WORK REQUIRED>
Look through the data below for the line with "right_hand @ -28", and transcribe it exactly together with each line after it up to and including the line with "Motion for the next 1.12". Give nothing else.

[DATASET ENTRIES Boundary: Start]

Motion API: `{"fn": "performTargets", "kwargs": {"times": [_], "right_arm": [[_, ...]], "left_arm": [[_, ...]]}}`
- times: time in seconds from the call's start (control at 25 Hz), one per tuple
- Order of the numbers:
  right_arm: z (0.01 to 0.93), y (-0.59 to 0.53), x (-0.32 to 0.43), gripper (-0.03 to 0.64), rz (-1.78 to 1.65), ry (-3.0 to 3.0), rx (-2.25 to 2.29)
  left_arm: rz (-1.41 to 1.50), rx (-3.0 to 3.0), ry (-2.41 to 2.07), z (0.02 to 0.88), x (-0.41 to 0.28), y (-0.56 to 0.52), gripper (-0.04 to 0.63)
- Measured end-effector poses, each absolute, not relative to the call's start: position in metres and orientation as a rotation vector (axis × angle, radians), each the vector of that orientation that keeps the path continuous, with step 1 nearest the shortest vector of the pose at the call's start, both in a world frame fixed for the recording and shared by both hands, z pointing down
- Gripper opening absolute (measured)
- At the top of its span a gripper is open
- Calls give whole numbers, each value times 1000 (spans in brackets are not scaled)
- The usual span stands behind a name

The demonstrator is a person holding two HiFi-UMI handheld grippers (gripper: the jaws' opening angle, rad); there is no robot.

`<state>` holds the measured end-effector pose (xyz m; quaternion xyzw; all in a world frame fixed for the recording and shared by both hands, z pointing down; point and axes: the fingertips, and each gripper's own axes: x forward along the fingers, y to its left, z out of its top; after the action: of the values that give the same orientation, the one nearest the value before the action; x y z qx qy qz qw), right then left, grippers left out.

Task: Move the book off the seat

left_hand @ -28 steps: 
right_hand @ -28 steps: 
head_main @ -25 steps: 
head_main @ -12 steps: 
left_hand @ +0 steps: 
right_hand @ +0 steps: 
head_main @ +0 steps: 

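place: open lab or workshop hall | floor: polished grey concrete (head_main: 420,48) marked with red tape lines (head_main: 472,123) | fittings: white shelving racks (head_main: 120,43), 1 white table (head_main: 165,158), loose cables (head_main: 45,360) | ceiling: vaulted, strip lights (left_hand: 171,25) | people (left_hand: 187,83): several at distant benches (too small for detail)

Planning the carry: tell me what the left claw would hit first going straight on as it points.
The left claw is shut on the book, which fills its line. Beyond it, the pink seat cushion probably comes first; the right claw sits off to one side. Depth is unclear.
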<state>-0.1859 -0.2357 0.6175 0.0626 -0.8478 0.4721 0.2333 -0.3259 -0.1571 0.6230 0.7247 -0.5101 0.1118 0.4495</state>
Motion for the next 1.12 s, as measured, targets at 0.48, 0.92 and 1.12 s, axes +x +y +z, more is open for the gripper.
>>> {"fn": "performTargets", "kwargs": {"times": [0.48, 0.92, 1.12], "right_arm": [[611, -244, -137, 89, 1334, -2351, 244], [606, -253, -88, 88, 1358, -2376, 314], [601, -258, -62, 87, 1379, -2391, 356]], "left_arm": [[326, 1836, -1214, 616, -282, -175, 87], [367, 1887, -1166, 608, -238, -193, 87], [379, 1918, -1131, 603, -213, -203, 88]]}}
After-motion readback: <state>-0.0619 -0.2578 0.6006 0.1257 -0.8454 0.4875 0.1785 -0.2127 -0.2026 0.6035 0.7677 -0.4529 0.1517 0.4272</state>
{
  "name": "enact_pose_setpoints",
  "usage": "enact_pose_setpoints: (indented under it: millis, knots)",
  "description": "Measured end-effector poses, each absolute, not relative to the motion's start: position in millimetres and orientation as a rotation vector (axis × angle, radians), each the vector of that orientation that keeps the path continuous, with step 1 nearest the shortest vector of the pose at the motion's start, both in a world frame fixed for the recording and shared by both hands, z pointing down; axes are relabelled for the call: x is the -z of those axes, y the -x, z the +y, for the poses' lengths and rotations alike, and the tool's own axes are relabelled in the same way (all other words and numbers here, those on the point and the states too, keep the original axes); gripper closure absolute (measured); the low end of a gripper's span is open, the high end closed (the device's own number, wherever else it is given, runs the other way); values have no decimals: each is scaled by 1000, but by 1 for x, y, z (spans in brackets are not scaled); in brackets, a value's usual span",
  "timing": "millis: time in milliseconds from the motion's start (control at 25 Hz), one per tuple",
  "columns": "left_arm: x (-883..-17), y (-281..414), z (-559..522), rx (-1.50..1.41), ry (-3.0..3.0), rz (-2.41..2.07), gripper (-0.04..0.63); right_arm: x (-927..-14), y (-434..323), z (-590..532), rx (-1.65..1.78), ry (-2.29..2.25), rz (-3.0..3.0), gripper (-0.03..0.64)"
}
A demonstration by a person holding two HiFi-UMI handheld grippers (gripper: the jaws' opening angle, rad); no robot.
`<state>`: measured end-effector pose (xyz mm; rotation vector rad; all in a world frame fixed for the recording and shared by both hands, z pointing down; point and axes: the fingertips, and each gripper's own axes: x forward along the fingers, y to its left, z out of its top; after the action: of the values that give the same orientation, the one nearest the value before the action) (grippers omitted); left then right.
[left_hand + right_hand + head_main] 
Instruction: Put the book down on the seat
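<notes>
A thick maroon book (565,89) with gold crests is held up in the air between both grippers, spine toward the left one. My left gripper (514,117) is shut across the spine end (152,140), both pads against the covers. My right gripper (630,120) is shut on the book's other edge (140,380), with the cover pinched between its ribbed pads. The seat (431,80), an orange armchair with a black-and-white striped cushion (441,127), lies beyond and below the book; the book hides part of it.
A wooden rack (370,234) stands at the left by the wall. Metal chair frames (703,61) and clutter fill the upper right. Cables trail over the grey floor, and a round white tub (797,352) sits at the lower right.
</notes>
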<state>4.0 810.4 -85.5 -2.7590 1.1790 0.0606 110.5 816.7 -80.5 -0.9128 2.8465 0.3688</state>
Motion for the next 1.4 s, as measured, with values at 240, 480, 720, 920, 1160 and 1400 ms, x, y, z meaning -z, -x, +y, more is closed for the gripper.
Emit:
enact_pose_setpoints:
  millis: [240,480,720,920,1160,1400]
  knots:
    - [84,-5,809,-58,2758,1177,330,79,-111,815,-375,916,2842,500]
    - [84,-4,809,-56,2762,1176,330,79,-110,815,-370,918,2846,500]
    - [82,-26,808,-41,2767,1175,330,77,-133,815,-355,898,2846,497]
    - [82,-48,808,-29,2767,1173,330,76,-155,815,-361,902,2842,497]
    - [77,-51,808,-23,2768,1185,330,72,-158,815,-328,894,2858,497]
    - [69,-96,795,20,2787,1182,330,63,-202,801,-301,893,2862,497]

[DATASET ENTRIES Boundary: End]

SOLUTION FOR THIS EXERCISE>
right_hand @ -28 steps: 
head_main @ -25 steps: 
head_main @ -12 steps: 
left_hand @ +0 steps: 
right_hand @ +0 steps: 
head_main @ +0 steps: 

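place: open lab or workshop hall | floor: polished grey concrete (head_main: 420,48) marked with red tape lines (head_main: 472,123) | fittings: white shelving racks (head_main: 120,43), 1 white table (head_main: 165,158), loose cables (head_main: 45,360) | ceiling: vaulted, strip lights (left_hand: 171,25) | people (left_hand: 187,83): several at distant benches (too small for detail)

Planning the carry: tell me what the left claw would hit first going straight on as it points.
The left claw is shut on the book, which fills its line. Beyond it, the pink seat cushion probably comes first; the right claw sits off to one side. Depth is unclear.
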<state>-0.1859 -0.2357 0.6175 0.0626 -0.8478 0.4721 0.2333 -0.3259 -0.1571 0.6230 0.7247 -0.5101 0.1118 0.4495</state>
Motion for the next 1.12 s, as measured, targets at 0.48, 0.92 and 1.12 s, axes +x +y +z, more is open for the gripper.

No additional output will be given.